Does the description disclose side effects, auth requirements, rate limits, or destructive behavior?

No annotations are provided, so the description carries the full burden of behavioral disclosure. It states the action ('Delete') but lacks critical details: it doesn't specify if deletion is permanent or reversible, what permissions are required, whether it affects recurring events, or what happens on success/failure. For a destructive operation with zero annotation coverage, this is a significant gap in transparency.

Agents need to know what a tool does to the world before calling it.
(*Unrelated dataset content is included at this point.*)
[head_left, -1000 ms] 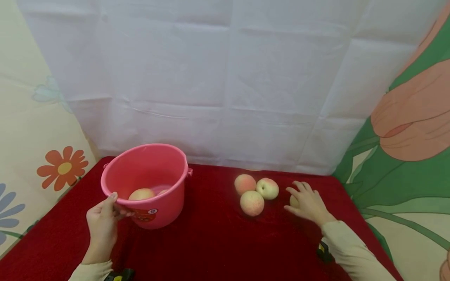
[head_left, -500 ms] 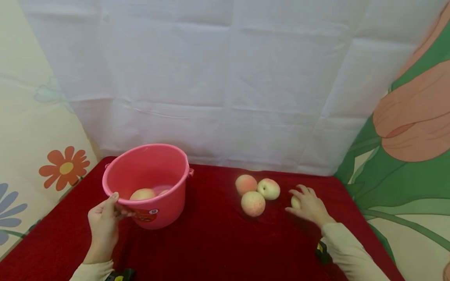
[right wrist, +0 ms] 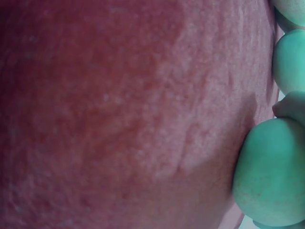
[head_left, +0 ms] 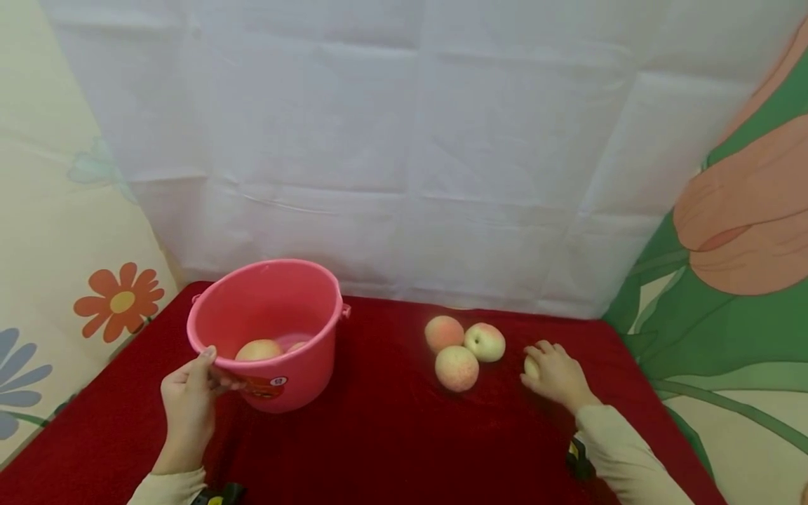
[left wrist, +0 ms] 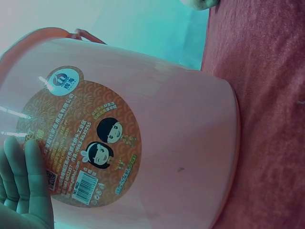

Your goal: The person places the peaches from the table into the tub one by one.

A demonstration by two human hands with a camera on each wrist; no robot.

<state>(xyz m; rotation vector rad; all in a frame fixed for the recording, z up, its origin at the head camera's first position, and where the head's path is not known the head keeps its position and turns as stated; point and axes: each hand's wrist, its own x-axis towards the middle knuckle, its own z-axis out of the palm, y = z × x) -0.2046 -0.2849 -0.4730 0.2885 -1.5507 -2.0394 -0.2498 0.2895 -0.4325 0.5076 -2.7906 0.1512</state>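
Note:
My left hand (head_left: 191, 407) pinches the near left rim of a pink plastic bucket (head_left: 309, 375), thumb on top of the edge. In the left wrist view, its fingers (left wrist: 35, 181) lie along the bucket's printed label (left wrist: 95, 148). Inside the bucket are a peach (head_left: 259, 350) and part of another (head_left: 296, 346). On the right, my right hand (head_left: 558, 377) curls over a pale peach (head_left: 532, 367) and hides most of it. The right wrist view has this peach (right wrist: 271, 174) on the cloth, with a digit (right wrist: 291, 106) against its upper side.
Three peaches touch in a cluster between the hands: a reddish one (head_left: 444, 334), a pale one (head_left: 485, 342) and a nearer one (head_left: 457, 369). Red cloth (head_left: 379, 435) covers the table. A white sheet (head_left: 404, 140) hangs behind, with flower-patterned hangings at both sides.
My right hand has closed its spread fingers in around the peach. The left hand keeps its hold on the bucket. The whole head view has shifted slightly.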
Descriptions should go beyond structured annotations to explain consequences.

Conciseness5/5

Is the description appropriately sized, front-loaded, and free of redundancy?

The description is a single, efficient sentence with zero wasted words. It's front-loaded with the core action and resource, making it easy to parse quickly. Every word earns its place by directly conveying the tool's purpose.

Shorter descriptions cost fewer tokens and are easier for agents to parse. Every sentence should earn its place.

Completeness2/5

Given the tool's complexity, does the description cover enough for an agent to succeed on first attempt?

Given the complexity of a destructive operation, lack of annotations, and no output schema, the description is incomplete. It doesn't address behavioral aspects like permanence, permissions, or error handling, which are crucial for safe tool invocation. The high schema coverage helps with parameters, but overall context is inadequate for a mutation tool.

Complex tools with many parameters or behaviors need more documentation. Simple tools need less. This dimension scales expectations accordingly.

Parameters3/5

Does the description clarify parameter syntax, constraints, interactions, or defaults beyond what the schema provides?

Schema description coverage is 100%, with clear documentation for both parameters (calendarId and eventId). The description adds no parameter-specific information beyond what the schema provides, such as format examples or contextual usage. With high schema coverage, the baseline score of 3 is appropriate, as the schema does the heavy lifting.

Input schemas describe structure but not intent. Descriptions should explain non-obvious parameter relationships and valid value ranges.

Purpose4/5

Does the description clearly state what the tool does and how it differs from similar tools?

The description clearly states the verb ('Delete') and resource ('an event from Google Calendar'), making the purpose unambiguous. It distinguishes from siblings like 'google_calendar_update_event' by specifying deletion rather than modification, though it doesn't explicitly contrast with other deletion tools like 'google_calendar_delete_event' (which doesn't exist in the list) or deletion tools in other services.

Agents choose between tools based on descriptions. A clear purpose with a specific verb and resource helps agents select the right tool.

Usage Guidelines2/5

Does the description explain when to use this tool, when not to, or what alternatives exist?

The description provides no guidance on when to use this tool versus alternatives. It doesn't mention prerequisites (e.g., needing an event ID from a previous operation), when not to use it (e.g., for soft deletion), or direct alternatives like 'google_calendar_update_event' to cancel instead of delete. Usage is implied only by the tool name and action.

Agents often have multiple tools that could apply. Explicit usage guidance like "use X instead of Y when Z" prevents misuse.